How they see themselves can affect every aspect of their lives — either negatively or positively. It affects their choices, both long-term and short-term. It can impact their ability to meet people and make friends. It can prevent them from wanting to try new things or even seek out higher education. These social consequences often last a lifetime.
There are health consequences, too. People with low self-esteem are more likely to be depressed and have anxiety. Experiencing and being treated for depression can cause weight gain, which makes low self-esteem even worse. Another common inappropriate way to cope is to develop an eating disorder. Each of these can have a negative impact on your child’s health.
When To See A Doctor
To some extent, being preoccupied with body image is normal, especially during the tween and teen years. Do not worry too much about it, especially if you don’t see body image interfering with your child’s normal activity, friendships, or willingness to attend social gatherings.
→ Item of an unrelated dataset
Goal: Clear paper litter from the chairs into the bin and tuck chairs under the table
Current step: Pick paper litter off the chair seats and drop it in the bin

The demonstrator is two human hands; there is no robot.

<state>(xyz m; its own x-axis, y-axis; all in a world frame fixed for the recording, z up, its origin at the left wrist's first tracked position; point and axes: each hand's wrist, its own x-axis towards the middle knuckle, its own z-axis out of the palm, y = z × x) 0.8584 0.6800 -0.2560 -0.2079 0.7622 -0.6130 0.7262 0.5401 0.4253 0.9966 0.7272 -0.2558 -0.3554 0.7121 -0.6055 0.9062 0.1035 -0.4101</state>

Continue to encourage your child and build his or her self-esteem during this time.
If you begin to see your child withdraw from his or her friends or from activities, it could be a warning sign of a more serious response to low self-esteem and body image.
Symptoms of Depression
- Social withdrawal (from friends/activities)
- Lack of energy or low energy
- Not able to control emotions (crying/yelling)
- Irritability (gets mad easily)
- Changes in sleep (sleeping more than usual or less than usual)
- Changes in diet (not eating or eating more than usual)
- Not talking as much at home
- Wanting to spend time alone
- Symptoms of eating disorders
Symptoms of Eating Disorders
- Excessive weight loss
- Eating very small portions or skipping meals entirely
- Exercising excessively
- Eating large amounts of food without gaining weight
- Finding excuses to go to the bathroom right after eating
- Using diuretic pills and laxatives
- Being secretive about eating
- Sneaking large quantities of food to eat alone
Questions For Your Doctor
- How can I talk to my child about his or her weight?
- How can I recognize an eating disorder?
- What can I do to help my child feel more confident?
- How can I help my child develop healthy eating habits?
- How can I lose weight without it negatively impacting my child’s sense of body image?
- How do I explain to my child my decision to have cosmetic surgery?
It’s important to have these conversations early on with your kids and not simply brush off any emotions that they are feeling because you ultimately want to effectively reassure them of the truth about who they are. That’s how you’ll have the most success with instilling a godly sense of identity in your children.